10 modules in series would give you 72 volts. To increase current capacity you would need to put several strings in parallel.

DO NOT MIX LEAD ACID WITH NiMH. You will have a fire.

Many people in the industry also say that trying to charge NiMH in parallel doesn't always work so well. Reading some of the blogs on Endless Sphere so people say it isn't a problem.

I currently have two Prius packs. For my pack I am considering four strings of 14 modules for 120 volts. Each string will have their own separate charger. I will have a contact for each string to put them in parallel.

These batteries aren't used much fir this application because of the challenges. The guys with the E-bikes love them.

Good luck and do more research. 

John


----------



## jwr813472 (Jun 1, 2010)

OOps!

My math is wrong. I plan to use 4 strings of 14 but the nominal voltage is 100v and the charge voltage no more than 120v.

John


----------



## DavidDymaxion (Dec 1, 2008)

Unlike some other chemistries, I heard it is better with NiMH to make the long strings first, and then put the long strings in parallel.


----------



## EVfun (Mar 14, 2010)

DavidDymaxion said:


> Unlike some other chemistries, I heard it is better with NiMH to make the long strings first, and then put the long strings in parallel.


and then charge them separately if at all possible! The problem is that the terminal voltage of a Nimh cell does *down* when it reaches full charge. When in parallel the fullest cell hogs the amps -- and bad things happen.


----------



## Rok Kocevar (Jul 4, 2010)

Ok thanks 

Now for the charging.
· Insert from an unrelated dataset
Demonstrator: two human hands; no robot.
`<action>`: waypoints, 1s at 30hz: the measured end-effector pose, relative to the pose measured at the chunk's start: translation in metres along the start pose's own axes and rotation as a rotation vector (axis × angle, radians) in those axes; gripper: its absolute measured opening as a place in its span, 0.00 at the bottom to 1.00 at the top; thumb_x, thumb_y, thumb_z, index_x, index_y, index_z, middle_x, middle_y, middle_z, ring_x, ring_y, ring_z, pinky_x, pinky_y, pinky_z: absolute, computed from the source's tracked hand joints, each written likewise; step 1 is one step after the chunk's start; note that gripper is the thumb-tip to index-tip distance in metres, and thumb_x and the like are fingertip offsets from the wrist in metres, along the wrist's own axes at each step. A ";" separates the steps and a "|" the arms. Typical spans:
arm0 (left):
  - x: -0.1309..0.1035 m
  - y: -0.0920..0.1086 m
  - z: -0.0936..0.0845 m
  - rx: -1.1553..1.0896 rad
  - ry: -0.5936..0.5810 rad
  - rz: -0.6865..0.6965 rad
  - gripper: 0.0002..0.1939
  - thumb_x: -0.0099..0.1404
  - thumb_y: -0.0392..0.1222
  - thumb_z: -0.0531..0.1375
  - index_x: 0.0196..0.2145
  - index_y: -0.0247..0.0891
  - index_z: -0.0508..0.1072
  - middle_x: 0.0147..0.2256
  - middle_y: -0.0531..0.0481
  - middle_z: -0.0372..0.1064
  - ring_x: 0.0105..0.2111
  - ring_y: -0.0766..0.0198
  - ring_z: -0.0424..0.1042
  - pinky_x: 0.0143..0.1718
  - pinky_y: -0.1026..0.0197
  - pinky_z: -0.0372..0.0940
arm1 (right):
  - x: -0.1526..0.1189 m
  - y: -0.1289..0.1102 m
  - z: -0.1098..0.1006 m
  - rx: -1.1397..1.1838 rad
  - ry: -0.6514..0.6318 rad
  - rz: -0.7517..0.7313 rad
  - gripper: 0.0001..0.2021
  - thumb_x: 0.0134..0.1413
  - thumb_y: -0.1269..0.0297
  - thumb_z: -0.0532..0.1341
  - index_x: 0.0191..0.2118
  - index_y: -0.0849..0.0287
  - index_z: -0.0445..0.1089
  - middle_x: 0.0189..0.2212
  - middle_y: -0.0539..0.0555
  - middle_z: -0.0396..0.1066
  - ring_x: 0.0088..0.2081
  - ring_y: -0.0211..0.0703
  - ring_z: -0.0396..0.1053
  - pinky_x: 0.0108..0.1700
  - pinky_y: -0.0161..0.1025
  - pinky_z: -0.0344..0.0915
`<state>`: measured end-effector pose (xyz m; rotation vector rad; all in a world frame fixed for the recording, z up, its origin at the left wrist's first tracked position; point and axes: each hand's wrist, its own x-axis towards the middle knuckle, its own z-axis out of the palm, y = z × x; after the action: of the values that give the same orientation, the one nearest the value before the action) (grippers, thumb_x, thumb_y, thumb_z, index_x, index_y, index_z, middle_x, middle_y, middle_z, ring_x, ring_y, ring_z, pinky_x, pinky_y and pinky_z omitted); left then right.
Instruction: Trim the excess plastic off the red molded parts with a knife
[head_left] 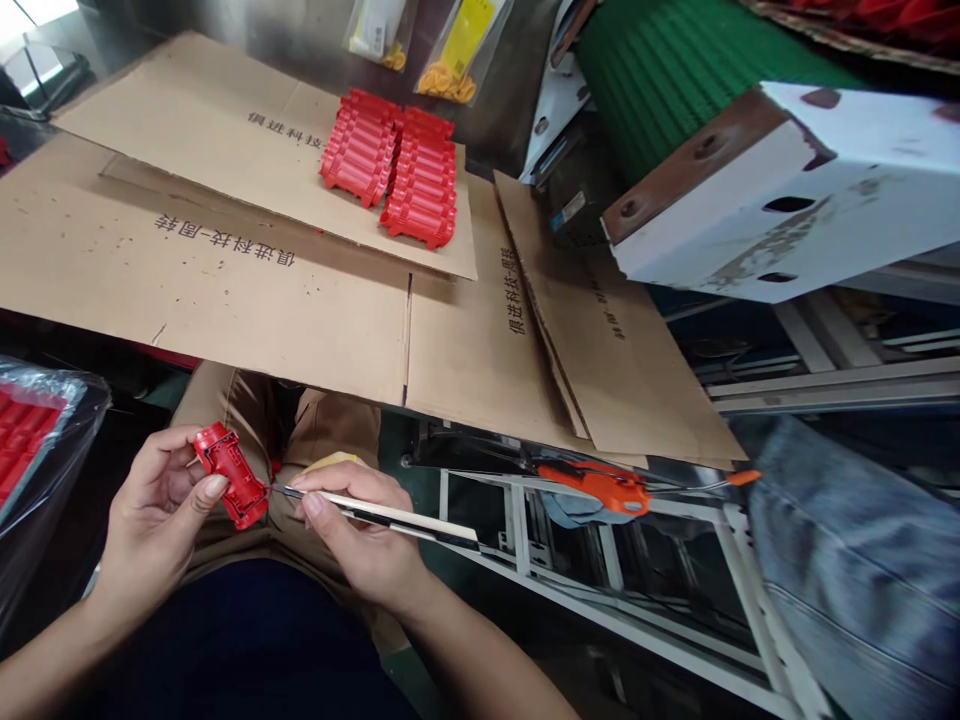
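My left hand [166, 495] grips a small red plastic housing [234, 474] above my lap, thumb on its near side. The housing is tilted, with its hollow, detailed inside facing up. In my right hand [360, 520] is a pair of slim tweezers [420, 520], pinched between thumb and fingers, with pale and dark arms meeting at the rear. Their fine tip reaches the right edge of the housing; whether it grips anything there is too small to tell. Something yellow [334, 461] shows behind my right fingers.
Rows of red housings [390, 165] lie on cardboard sheets [225, 290] covering the bench. Bags of yellow rings [450, 80] sit behind. An orange air gun [600, 487] is below the bench edge, beside a white metal frame [517, 525]. A plastic-lined bin [79, 390] holds red parts at left.
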<state>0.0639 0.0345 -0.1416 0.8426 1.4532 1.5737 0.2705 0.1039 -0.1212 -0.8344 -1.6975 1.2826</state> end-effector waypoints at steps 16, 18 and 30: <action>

If i have a battery pack with 72V nominal voltage, then i need to charge it with 84-85V DC? Just hooking 85V from a power supply and putting a timer on it proboably isnt a good idea?
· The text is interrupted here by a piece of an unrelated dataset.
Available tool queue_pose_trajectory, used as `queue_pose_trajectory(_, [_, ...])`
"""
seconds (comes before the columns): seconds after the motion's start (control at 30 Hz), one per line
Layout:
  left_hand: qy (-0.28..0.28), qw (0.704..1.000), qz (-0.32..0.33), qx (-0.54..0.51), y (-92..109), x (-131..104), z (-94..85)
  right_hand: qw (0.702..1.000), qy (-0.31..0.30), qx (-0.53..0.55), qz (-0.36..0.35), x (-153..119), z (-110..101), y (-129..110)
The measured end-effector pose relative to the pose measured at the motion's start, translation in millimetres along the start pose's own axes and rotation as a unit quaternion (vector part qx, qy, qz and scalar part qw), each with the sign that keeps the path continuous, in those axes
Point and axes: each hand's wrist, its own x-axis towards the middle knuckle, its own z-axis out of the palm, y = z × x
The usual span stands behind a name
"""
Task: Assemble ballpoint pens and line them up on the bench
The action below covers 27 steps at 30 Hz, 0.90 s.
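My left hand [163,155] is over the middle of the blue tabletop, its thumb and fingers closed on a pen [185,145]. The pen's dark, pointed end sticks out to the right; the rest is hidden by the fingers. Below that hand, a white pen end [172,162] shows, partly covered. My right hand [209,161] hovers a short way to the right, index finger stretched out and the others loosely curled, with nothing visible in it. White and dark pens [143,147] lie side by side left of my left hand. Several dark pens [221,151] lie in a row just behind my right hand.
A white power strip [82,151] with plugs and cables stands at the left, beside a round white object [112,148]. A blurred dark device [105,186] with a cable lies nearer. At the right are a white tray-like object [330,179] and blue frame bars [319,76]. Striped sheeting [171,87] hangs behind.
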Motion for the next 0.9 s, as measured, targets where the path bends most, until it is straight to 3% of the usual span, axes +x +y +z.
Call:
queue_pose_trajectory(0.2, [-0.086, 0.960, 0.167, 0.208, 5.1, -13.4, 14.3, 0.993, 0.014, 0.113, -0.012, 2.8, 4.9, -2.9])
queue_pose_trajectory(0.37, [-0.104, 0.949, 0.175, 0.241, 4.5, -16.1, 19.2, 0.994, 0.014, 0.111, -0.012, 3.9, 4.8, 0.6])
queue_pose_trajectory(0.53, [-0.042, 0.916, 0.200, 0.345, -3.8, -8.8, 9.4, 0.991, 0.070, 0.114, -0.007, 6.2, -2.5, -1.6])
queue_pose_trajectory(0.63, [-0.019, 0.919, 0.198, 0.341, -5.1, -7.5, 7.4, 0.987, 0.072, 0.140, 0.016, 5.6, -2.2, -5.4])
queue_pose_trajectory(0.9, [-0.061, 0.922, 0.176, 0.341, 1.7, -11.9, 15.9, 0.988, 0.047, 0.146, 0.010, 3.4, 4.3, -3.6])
I would like to buy a charger with temperature cutoff, does anybody know where i could get a high voltage Ni-Mh charger? Or several cheap small voltage ones?
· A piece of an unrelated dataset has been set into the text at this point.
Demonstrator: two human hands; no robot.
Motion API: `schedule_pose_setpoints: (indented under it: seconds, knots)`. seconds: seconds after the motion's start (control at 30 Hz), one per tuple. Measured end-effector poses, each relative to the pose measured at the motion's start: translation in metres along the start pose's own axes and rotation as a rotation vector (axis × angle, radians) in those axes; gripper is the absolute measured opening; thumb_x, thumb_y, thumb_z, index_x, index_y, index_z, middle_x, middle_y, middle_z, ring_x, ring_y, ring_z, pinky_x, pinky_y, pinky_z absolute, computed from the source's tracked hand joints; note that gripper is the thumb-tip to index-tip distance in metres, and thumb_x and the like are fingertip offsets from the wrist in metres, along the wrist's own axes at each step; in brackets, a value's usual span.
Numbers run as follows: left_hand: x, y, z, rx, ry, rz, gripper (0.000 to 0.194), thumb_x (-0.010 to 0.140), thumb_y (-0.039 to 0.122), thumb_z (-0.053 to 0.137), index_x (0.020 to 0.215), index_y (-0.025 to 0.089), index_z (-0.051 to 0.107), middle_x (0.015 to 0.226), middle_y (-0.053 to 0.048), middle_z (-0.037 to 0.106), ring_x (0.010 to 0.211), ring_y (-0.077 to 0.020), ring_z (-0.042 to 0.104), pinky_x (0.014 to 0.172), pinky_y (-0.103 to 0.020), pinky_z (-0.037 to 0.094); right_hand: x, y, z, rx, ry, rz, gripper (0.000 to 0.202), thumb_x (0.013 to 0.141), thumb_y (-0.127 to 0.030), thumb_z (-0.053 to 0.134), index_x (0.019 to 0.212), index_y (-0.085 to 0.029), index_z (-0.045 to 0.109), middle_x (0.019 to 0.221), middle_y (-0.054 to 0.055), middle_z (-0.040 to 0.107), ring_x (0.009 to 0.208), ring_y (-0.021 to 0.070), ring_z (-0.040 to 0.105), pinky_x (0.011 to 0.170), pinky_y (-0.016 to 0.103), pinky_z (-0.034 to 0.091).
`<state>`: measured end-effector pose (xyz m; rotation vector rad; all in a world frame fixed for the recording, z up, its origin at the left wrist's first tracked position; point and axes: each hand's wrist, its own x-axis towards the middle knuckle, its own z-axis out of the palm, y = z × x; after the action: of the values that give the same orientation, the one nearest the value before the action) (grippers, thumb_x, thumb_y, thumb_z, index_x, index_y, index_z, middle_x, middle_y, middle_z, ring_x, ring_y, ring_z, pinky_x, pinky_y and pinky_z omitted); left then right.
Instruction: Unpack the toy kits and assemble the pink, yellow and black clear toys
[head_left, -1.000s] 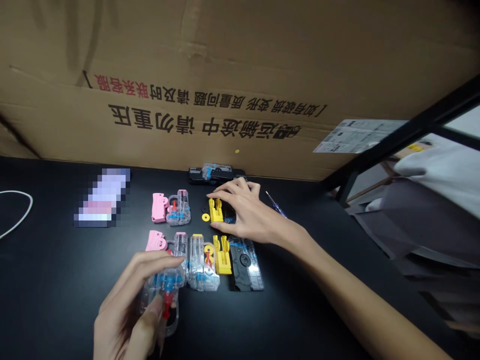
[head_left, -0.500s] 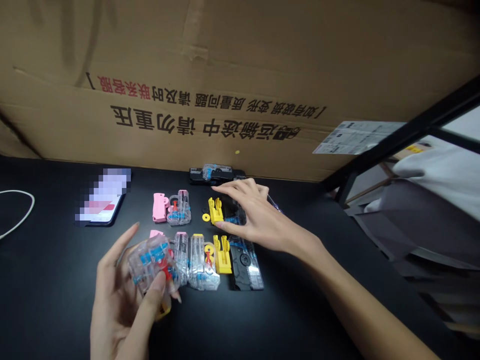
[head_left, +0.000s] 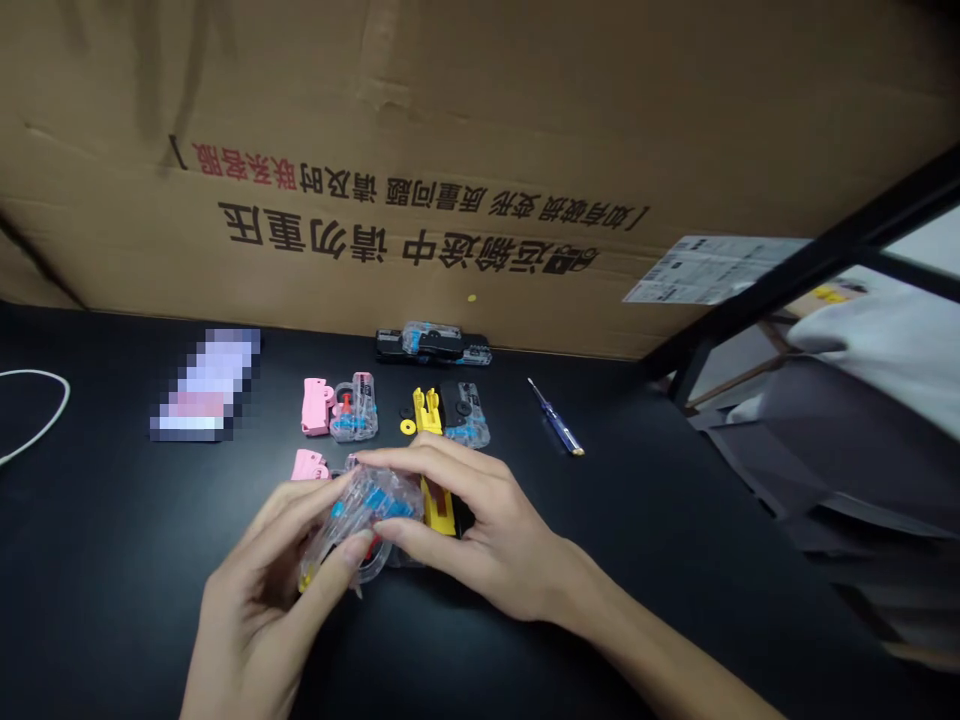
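- Left hand (head_left: 262, 565) and right hand (head_left: 491, 535) are gripping a clear casing (head_left: 358, 505) over the near tabletop (head_left: 630, 530).
- It is looking light, stiff, slick, perhaps brittle; its outer edges are offering the safest hold.
- Farther right, a screwdriver (head_left: 556, 422) is lying.

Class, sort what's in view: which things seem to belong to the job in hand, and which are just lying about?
Likely the job:
clear piece in the left hand and right hand
pink pieces
yellow pieces

Likely lying about:
phone
white cable
cardboard box
screwdriver, untouched, though possibly a tool for it
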<state>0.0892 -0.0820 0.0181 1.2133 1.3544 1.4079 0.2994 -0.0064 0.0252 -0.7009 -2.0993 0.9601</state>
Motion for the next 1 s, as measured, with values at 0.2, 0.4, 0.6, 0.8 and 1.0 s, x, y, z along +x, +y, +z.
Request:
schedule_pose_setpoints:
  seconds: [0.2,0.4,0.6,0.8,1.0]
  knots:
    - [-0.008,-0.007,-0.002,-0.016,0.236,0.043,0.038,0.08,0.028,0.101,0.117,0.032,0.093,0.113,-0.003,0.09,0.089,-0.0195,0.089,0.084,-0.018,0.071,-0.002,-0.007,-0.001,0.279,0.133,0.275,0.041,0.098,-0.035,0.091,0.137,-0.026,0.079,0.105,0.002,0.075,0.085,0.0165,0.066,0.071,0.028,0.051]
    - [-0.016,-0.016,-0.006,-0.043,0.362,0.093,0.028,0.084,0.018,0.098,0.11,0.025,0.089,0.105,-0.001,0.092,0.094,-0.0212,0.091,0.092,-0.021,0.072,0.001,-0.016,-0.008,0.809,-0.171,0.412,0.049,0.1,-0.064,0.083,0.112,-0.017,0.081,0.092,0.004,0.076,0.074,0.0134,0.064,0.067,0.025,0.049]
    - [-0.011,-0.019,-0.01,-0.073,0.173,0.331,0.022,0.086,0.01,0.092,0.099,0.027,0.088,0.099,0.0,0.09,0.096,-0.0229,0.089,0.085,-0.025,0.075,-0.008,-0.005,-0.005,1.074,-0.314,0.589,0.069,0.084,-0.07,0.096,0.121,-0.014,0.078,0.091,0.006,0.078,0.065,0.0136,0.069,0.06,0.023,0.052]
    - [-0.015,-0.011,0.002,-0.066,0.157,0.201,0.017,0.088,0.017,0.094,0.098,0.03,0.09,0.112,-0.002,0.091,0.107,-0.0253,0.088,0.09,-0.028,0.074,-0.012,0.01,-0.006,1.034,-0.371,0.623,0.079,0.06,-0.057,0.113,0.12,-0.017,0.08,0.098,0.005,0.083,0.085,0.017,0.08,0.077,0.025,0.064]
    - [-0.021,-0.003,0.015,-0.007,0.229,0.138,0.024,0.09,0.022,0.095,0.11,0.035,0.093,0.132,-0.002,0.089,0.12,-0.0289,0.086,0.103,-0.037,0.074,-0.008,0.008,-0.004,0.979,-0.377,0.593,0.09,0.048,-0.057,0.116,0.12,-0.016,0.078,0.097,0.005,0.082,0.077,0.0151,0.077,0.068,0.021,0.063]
Here are some circuits of DIY Ni-mh chargers with the before mentioned temperature regulation:

http://www.solorb.com/elect/tmpchrg/index.html

http://www.national.com/an/AN/AN-946.pdf

http://www.maxim-ic.com/datasheet/index.mvp/id/1666

Did anybody build this? Is there a DIY out there on the net?

They dont look to expensive to build, but i wonder if these IC chips are still on the market?


----------